**TASK INSTRUCTIONS:**
The records below need to be repeated exactly, with every picture left out.

___ MATERIAL TO PROCESS

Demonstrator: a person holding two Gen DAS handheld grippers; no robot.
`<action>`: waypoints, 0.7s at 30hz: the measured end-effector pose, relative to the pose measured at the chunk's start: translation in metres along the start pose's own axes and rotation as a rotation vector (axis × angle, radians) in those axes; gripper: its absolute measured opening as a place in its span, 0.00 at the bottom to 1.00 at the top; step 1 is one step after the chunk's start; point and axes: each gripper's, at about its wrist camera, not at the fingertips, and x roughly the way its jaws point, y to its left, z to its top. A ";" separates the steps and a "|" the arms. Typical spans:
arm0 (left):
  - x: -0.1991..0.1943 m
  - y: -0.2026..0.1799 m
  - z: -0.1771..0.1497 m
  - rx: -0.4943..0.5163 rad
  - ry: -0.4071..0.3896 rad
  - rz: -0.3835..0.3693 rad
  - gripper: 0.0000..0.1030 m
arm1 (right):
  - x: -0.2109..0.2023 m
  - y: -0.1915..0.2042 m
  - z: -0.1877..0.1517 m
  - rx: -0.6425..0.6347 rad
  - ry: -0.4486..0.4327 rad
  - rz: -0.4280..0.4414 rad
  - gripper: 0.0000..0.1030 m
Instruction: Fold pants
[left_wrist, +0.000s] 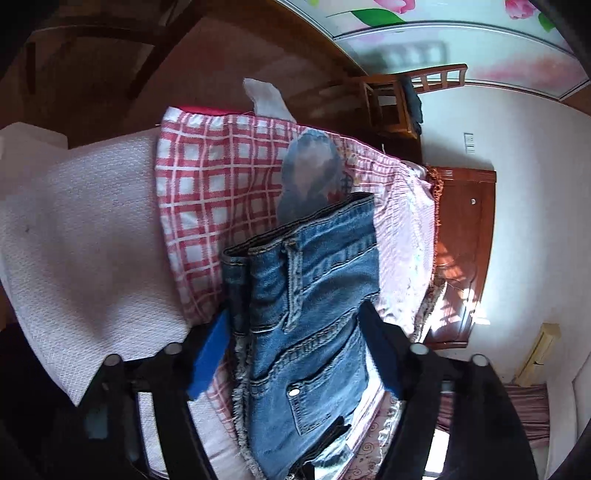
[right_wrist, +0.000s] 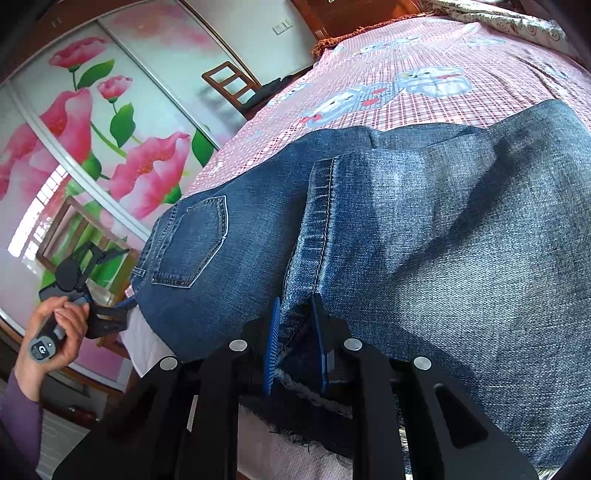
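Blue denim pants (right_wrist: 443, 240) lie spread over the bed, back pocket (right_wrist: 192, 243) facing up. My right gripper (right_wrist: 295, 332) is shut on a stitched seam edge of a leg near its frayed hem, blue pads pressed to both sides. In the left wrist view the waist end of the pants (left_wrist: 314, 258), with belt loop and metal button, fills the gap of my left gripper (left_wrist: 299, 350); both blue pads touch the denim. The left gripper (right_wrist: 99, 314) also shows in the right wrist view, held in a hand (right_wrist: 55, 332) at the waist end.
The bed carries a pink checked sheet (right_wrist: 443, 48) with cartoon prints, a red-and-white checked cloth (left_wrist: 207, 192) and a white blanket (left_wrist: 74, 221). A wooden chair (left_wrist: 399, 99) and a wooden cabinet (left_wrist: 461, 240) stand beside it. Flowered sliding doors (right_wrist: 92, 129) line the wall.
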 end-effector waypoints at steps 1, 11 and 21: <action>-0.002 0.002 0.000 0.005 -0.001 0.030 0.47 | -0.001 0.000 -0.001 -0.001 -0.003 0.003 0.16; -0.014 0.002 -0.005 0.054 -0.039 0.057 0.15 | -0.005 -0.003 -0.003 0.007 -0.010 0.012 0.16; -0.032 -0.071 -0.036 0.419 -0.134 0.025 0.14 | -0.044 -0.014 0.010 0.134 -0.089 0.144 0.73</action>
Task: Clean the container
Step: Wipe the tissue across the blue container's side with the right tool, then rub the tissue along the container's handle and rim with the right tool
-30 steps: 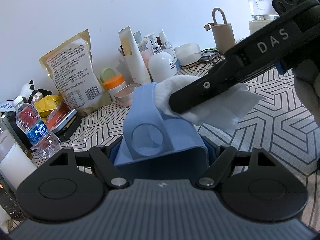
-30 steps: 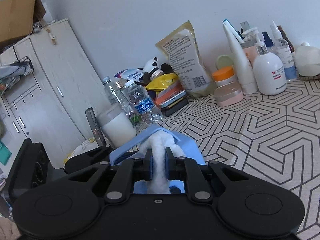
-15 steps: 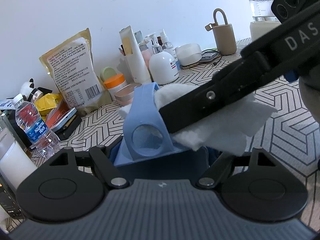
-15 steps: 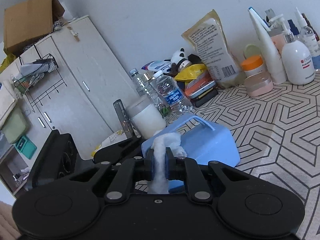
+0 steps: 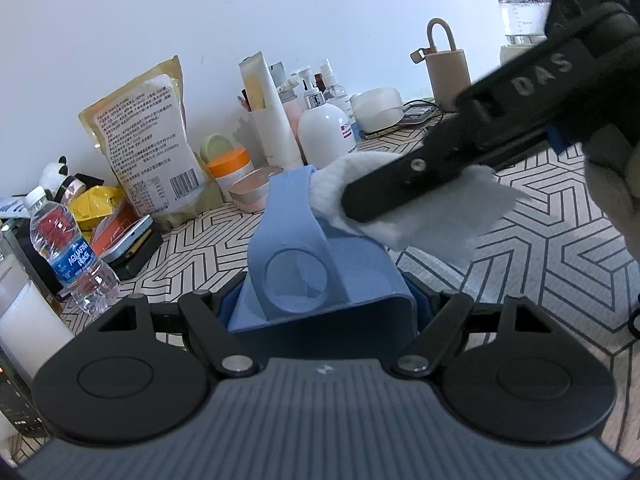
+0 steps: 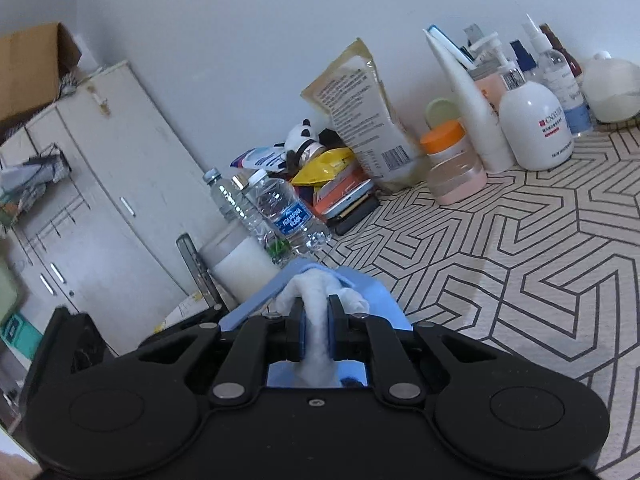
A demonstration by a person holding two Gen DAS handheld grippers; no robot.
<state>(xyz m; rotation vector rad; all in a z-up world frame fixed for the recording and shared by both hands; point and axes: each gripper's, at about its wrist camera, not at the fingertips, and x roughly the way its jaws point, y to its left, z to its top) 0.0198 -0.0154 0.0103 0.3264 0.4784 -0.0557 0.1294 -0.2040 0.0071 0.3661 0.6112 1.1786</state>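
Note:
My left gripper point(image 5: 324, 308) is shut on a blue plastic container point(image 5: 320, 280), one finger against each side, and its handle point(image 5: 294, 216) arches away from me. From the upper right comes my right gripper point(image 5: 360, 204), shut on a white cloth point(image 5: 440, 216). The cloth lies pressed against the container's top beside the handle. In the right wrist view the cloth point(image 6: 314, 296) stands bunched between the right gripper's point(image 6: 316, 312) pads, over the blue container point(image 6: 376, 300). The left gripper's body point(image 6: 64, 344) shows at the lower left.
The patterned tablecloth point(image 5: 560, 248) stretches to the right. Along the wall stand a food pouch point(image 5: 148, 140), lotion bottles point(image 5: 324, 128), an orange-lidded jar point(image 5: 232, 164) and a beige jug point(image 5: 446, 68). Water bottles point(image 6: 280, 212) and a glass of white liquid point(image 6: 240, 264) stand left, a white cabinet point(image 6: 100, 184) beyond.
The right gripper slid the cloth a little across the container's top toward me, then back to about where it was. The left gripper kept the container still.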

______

**RESPONSE AREA:**
Demonstrator: a person holding two Gen DAS handheld grippers; no robot.
`<action>`: waypoints, 0.7s at 30hz: the measured end-effector pose, relative to the pose measured at the chunk's start: translation in metres along the start pose's own axes and rotation as a rotation vector (axis × angle, radians) in those axes; gripper: its absolute measured opening as a place in its span, 0.00 at the bottom to 1.00 at the top; step 1 is one step after the chunk's start; point and axes: each gripper's, at about its wrist camera, not at the fingertips, and x roughly the way its jaws point, y to its left, z to its top. A ";" separates the steps and a "|" the arms. Typical spans:
arm0 (left):
  - x: -0.1991..0.1943 m
  - y: -0.2026..0.1799 m
  - z: -0.1771..0.1497 m
  - rx: -0.4943..0.5163 rad
  - ry: -0.4071..0.3896 rad
  - rz: -0.3835..0.3693 rad
  - gripper: 0.0000..0.1030 m
arm1 (right):
  - x: -0.2109..0.2023 m
  - y: -0.1915..0.2042 m
  - z: -0.1877..0.1517 m
  - rx: -0.6425..0.6347 rad
  - ry: -0.4486..0.4327 rad
  - rz: -0.4280..0.4414 rad
  - gripper: 0.0000..0.1030 m
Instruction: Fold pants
[left_wrist, +0.000s] 
[right_wrist, +0.000s] 
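Blue denim pants (right_wrist: 443, 240) lie spread over the bed, back pocket (right_wrist: 192, 243) facing up. My right gripper (right_wrist: 295, 332) is shut on a stitched seam edge of a leg near its frayed hem, blue pads pressed to both sides. In the left wrist view the waist end of the pants (left_wrist: 314, 258), with belt loop and metal button, fills the gap of my left gripper (left_wrist: 299, 350); both blue pads touch the denim. The left gripper (right_wrist: 99, 314) also shows in the right wrist view, held in a hand (right_wrist: 55, 332) at the waist end.
The bed carries a pink checked sheet (right_wrist: 443, 48) with cartoon prints, a red-and-white checked cloth (left_wrist: 207, 192) and a white blanket (left_wrist: 74, 221). A wooden chair (left_wrist: 399, 99) and a wooden cabinet (left_wrist: 461, 240) stand beside it. Flowered sliding doors (right_wrist: 92, 129) line the wall.
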 end-effector waypoints at steps 1, 11 and 21: <action>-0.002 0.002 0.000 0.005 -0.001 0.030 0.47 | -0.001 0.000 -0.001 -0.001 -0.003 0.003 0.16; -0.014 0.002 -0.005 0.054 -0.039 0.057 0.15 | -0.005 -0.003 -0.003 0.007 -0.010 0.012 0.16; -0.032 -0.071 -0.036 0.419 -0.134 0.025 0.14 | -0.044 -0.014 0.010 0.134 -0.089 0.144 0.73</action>
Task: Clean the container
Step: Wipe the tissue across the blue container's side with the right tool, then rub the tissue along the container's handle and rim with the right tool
-30 steps: 
-30 steps: 
-15 steps: 
-15 steps: 
+0 steps: 
+0 steps: 
A demonstration by a person holding two Gen DAS handheld grippers; no robot.
<state>(xyz m; rotation vector rad; all in a z-up world frame fixed for the recording and shared by both hands; point and axes: each gripper's, at about its wrist camera, not at the fingertips, and x roughly the way its jaws point, y to its left, z to its top) 0.0198 -0.0154 0.0103 0.3264 0.4784 -0.0557 0.1294 -0.2040 0.0071 0.3661 0.6112 1.1786</state>
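Note:
My left gripper point(image 5: 324, 308) is shut on a blue plastic container point(image 5: 320, 280), one finger against each side, and its handle point(image 5: 294, 216) arches away from me. From the upper right comes my right gripper point(image 5: 360, 204), shut on a white cloth point(image 5: 440, 216). The cloth lies pressed against the container's top beside the handle. In the right wrist view the cloth point(image 6: 314, 296) stands bunched between the right gripper's point(image 6: 316, 312) pads, over the blue container point(image 6: 376, 300). The left gripper's body point(image 6: 64, 344) shows at the lower left.
The patterned tablecloth point(image 5: 560, 248) stretches to the right. Along the wall stand a food pouch point(image 5: 148, 140), lotion bottles point(image 5: 324, 128), an orange-lidded jar point(image 5: 232, 164) and a beige jug point(image 5: 446, 68). Water bottles point(image 6: 280, 212) and a glass of white liquid point(image 6: 240, 264) stand left, a white cabinet point(image 6: 100, 184) beyond.
The right gripper slid the cloth a little across the container's top toward me, then back to about where it was. The left gripper kept the container still.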

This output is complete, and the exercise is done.